Beefy Boxes and Bandwidth Generously Provided by pair Networks
We don't bite newbies here... much
 
PerlMonks  

Re^7: eval order of args to a sub

by ikegami (Patriarch)
on Jun 03, 2007 at 15:00 UTC ( [id://618975]=note: print w/replies, xml ) Need Help??


in reply to Re^6: eval order of args to a sub
in thread eval order of args to a sub

So your saying that if operation evaluation order (associativity) is specified, but operand evaluation order is not specified,

$result = foo() - bar() - baz() - moo();

could be evaluated as

$anon1 = moo(); $anon2 = baz(); $anon3 = bar(); $anon4 = foo(); $result = (($anon4 - $anon3) - $anon2) - $anon1;

I suppose you're right and it doesn't violate the definition of associativity, but how odd!

Replies are listed 'Best First'.
Re^8: eval order of args to a sub
by shmem (Chancellor) on Jun 04, 2007 at 01:15 UTC
    Operation evaluation order is about precedence, operand evaluation order is about associativity, so your case won't happen.

    + - . have "left associativity", so the operands are evaluated in that order; after evaluating the operands for an operation each operation takes place in the order which satisfies said associativity.

    The left associativity leads to the following order:

    $result = ( ( foo() - bar() ) - baz() ) - moo();

    which is also the order of execution of the subexpressions. Right from perlop:

    Operator associativity defines what happens if a sequence of the same operators is used one after another: whether the evaluator will evaluate the left operations first or the right. For example, in "8 - 4 - 2", subtraction is left associative so Perl evaluates the expression left to right. "8 - 4" is evaluated first making the expression "4 - 2 == 2" and not "8 - 2 == 6".
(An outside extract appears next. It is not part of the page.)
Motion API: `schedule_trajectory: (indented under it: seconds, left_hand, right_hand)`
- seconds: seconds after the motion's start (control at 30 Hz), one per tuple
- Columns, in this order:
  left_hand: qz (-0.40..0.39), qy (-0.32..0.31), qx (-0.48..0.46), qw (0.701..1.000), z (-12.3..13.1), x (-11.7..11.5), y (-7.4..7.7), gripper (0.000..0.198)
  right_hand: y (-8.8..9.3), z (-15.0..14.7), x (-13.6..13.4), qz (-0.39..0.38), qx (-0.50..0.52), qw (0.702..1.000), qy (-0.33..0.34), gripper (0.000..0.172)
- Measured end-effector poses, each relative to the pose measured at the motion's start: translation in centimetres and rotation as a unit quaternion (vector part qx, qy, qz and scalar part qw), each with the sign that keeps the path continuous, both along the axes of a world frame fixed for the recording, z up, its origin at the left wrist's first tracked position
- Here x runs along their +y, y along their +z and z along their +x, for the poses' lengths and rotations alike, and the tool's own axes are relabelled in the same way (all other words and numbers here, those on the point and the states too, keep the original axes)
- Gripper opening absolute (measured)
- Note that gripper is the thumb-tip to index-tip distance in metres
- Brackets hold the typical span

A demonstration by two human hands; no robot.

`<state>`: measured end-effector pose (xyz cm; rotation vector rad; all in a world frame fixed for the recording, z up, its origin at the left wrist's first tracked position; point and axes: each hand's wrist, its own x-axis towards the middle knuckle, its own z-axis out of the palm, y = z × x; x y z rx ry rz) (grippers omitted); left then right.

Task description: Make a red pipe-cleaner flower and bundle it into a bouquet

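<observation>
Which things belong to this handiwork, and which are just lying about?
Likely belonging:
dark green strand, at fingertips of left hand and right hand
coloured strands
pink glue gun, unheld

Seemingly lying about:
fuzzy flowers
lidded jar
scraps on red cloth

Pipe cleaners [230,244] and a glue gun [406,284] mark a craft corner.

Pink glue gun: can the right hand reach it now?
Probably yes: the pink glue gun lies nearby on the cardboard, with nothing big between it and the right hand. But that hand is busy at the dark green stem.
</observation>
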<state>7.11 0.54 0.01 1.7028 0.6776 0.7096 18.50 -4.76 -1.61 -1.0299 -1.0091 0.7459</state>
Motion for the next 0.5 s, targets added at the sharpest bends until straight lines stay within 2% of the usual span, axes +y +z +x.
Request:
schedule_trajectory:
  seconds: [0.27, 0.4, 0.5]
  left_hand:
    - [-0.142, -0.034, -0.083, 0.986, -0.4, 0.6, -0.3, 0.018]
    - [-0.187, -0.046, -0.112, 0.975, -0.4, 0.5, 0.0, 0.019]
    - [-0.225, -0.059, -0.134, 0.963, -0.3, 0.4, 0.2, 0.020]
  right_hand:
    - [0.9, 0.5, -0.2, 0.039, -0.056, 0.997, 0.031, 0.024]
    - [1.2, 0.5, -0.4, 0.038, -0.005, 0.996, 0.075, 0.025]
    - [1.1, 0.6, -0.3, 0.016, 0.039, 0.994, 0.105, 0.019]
    which IMHO pretty well defines the execution order of subexpressions.

    --shmem

    _($_=" "x(1<<5)."?\n".q·/)Oo.  G°\        /
                                  /\_¯/(q    /
    ----------------------------  \__(m.====·.(_("always off the crowd"))."·
    ");sub _{s./.($e="'Itrs `mnsgdq Gdbj O`qkdq")=~y/"-y/#-z/;$e.e && print}
      The debug output does demonstrate that, for a specific toy example run on your particular binary, foo() executes first. That's a long way from showing that Perl will behave similarly for all operators and all operands, including tied variables, slow system calls, and threaded applications.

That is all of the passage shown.